# Activity:
Write the data below out again, unchanged.

# Data shown:
┏━━

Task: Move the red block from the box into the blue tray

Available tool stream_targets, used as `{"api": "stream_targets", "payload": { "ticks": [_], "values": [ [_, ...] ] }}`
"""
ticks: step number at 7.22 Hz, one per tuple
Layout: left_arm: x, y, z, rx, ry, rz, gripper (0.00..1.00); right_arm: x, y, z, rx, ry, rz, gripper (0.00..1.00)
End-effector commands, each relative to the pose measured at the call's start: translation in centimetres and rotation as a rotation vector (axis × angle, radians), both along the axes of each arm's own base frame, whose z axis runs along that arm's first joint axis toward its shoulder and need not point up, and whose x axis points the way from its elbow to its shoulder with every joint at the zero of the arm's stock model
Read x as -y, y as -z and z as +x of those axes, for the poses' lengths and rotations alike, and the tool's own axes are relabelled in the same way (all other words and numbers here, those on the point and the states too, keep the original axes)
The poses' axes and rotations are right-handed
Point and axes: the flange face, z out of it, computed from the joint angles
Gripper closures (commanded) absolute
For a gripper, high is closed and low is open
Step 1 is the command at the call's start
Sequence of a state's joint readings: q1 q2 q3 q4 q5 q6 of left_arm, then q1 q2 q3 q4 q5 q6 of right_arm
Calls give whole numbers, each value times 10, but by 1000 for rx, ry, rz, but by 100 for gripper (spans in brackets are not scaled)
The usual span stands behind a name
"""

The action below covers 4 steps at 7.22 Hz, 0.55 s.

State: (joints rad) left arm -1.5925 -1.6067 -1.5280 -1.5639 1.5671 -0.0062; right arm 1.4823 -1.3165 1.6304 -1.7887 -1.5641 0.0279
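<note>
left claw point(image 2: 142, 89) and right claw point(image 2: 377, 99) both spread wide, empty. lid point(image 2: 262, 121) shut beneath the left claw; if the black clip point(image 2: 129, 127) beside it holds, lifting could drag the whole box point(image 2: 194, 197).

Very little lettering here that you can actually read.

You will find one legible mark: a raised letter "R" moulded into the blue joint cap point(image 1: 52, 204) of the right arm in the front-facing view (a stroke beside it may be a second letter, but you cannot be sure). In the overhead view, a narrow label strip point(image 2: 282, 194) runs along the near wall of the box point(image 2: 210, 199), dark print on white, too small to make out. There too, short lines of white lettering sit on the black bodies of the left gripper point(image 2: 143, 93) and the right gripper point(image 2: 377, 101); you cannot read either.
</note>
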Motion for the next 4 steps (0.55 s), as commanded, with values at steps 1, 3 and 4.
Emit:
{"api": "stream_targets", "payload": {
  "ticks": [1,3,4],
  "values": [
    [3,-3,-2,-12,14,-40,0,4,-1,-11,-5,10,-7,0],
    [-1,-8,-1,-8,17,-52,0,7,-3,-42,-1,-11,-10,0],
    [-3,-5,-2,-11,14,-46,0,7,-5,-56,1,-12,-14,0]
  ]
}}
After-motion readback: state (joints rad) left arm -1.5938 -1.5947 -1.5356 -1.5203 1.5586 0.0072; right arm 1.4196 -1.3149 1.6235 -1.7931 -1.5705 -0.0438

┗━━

# Result:
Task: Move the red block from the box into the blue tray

Available tool stream_targets, used as `{"api": "stream_targets", "payload": { "ticks": [_], "values": [ [_, ...] ] }}`
"""
ticks: step number at 7.22 Hz, one per tuple
Layout: left_arm: x, y, z, rx, ry, rz, gripper (0.00..1.00); right_arm: x, y, z, rx, ry, rz, gripper (0.00..1.00)
End-effector commands, each relative to the pose measured at the call's start: translation in centimetres and rotation as a rotation vector (axis × angle, radians), both along the axes of each arm's own base frame, whose z axis runs along that arm's first joint axis toward its shoulder and need not point up, and whose x axis points the way from its elbow to its shoulder with every joint at the zero of the arm's stock model
Read x as -y, y as -z and z as +x of those axes, for the poses' lengths and rotations alike, and the tool's own axes are relabelled in the same way (all other words and numbers here, those on the point and the states too, keep the original axes)
The poses' axes and rotations are right-handed
Point and axes: the flange face, z out of it, computed from the joint angles
Gripper closures (commanded) absolute
For a gripper, high is closed and low is open
Step 1 is the command at the call's start
Sequence of a state's joint readings: q1 q2 q3 q4 q5 q6 of left_arm, then q1 q2 q3 q4 q5 q6 of right_arm
Calls give whole numbers, each value times 10, but by 1000 for rx, ry, rz, but by 100 for gripper (spans in brackets are not scaled)
The usual span stands behind a name
"""

The action below covers 4 steps at 7.22 Hz, 0.55 s.

State: (joints rad) left arm -1.5925 -1.6067 -1.5280 -1.5639 1.5671 -0.0062; right arm 1.4823 -1.3165 1.6304 -1.7887 -1.5641 0.0279
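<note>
left claw point(image 2: 142, 89) and right claw point(image 2: 377, 99) both spread wide, empty. lid point(image 2: 262, 121) shut beneath the left claw; if the black clip point(image 2: 129, 127) beside it holds, lifting could drag the whole box point(image 2: 194, 197).

Very little lettering here that you can actually read.

You will find one legible mark: a raised letter "R" moulded into the blue joint cap point(image 1: 52, 204) of the right arm in the front-facing view (a stroke beside it may be a second letter, but you cannot be sure). In the overhead view, a narrow label strip point(image 2: 282, 194) runs along the near wall of the box point(image 2: 210, 199), dark print on white, too small to make out. There too, short lines of white lettering sit on the black bodies of the left gripper point(image 2: 143, 93) and the right gripper point(image 2: 377, 101); you cannot read either.
</note>
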Motion for the next 4 steps (0.55 s), as commanded, with values at steps 1, 3 and 4.
Emit:
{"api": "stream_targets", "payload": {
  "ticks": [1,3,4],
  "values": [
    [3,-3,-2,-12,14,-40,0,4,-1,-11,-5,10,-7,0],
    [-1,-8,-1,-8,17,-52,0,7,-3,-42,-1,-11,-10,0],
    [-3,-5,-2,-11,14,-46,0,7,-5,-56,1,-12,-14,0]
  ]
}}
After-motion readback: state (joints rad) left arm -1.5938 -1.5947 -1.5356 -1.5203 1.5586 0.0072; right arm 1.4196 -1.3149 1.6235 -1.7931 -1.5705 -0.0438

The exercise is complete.